INDIANAPOLIS, July 2 /PRNewswire-USNewswire/ -- Gridlock has paralyzed the U.S. Senate, derailing a critical bipartisan bill that would have kept Medicare premiums fair, stopped a 10.6 percent rate cut to physicians who treat Medicare patients, and made significant improvements to a program that 44 million Americans depend on.

Last week, Sen. Richard Lugar joined a minority of senators in voting to block legislation that would have given people on Medicare continued access to their doctors and improved benefits for the most vulnerable - while boosting health care quality through national electronic prescribing.

The Senate vote on the Medicare Improvements for Patients and Providers Act of 2008 (H.R. 6331) was purposely scheduled for June 26 so it would become law before the cuts to doctor reimbursement took effect July 1.

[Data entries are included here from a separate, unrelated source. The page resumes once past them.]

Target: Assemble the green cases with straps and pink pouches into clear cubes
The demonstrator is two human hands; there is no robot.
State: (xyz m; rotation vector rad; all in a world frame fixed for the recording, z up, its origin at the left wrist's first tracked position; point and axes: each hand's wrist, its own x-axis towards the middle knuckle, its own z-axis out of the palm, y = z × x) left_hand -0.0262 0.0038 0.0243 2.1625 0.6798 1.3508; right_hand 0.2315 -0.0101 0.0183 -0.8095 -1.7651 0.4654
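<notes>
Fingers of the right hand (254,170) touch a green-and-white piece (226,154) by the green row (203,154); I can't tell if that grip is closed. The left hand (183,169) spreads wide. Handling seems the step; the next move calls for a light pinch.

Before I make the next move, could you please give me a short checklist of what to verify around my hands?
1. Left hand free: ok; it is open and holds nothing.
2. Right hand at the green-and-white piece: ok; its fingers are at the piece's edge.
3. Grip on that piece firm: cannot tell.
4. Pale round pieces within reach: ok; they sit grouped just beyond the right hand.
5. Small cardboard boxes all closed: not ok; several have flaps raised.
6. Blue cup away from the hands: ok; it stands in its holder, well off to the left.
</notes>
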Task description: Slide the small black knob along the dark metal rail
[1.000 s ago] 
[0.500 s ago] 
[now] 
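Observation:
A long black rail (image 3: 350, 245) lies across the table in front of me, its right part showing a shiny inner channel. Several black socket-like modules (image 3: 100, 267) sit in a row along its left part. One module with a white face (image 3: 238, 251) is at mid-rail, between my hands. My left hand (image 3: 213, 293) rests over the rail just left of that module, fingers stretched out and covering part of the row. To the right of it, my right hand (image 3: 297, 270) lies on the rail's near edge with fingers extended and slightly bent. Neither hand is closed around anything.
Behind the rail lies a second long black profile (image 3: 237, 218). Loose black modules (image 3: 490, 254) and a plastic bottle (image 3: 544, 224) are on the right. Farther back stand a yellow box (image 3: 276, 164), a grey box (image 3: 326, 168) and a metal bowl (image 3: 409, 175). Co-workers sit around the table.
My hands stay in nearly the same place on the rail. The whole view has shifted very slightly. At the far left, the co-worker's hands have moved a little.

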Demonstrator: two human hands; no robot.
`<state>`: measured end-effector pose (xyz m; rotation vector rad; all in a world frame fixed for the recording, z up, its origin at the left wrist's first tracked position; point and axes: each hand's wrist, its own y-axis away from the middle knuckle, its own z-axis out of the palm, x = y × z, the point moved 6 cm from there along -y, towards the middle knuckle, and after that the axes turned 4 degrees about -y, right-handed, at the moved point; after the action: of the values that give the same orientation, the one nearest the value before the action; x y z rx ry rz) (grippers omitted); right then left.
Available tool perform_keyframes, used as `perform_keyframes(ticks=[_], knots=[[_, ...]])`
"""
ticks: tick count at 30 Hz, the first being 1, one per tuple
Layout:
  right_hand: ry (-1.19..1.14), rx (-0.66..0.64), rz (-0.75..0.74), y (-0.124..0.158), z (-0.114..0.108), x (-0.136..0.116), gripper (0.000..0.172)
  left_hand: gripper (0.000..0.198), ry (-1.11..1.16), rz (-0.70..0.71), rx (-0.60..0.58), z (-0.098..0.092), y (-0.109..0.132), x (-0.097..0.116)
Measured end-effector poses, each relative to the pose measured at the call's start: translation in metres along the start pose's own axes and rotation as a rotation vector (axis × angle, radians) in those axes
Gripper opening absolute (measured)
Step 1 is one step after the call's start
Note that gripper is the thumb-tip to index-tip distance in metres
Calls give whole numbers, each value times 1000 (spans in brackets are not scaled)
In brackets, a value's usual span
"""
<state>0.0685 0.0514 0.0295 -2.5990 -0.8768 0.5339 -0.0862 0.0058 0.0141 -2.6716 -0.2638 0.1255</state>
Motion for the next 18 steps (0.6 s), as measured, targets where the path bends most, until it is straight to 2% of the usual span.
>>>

Sixty votes were needed to pass the bill. In a procedural move, Senate Majority Leader Harry Reid, D-Nev., changed his vote to "no" so that he could call the bill up at a future date. Therefore, the measure fell just one vote short of being adopted. "Sen. Lugar could have made a big difference," said Jon Marhenke, M.D., president of the Indiana State Medical Association.

Earlier in the week, the House of Representatives voted to preserve access to care for Medicare patients in a bipartisan landslide vote, passing H.R. 6331 by an overwhelming margin of 355-59. The House made seniors, the disabled and military families a top priority.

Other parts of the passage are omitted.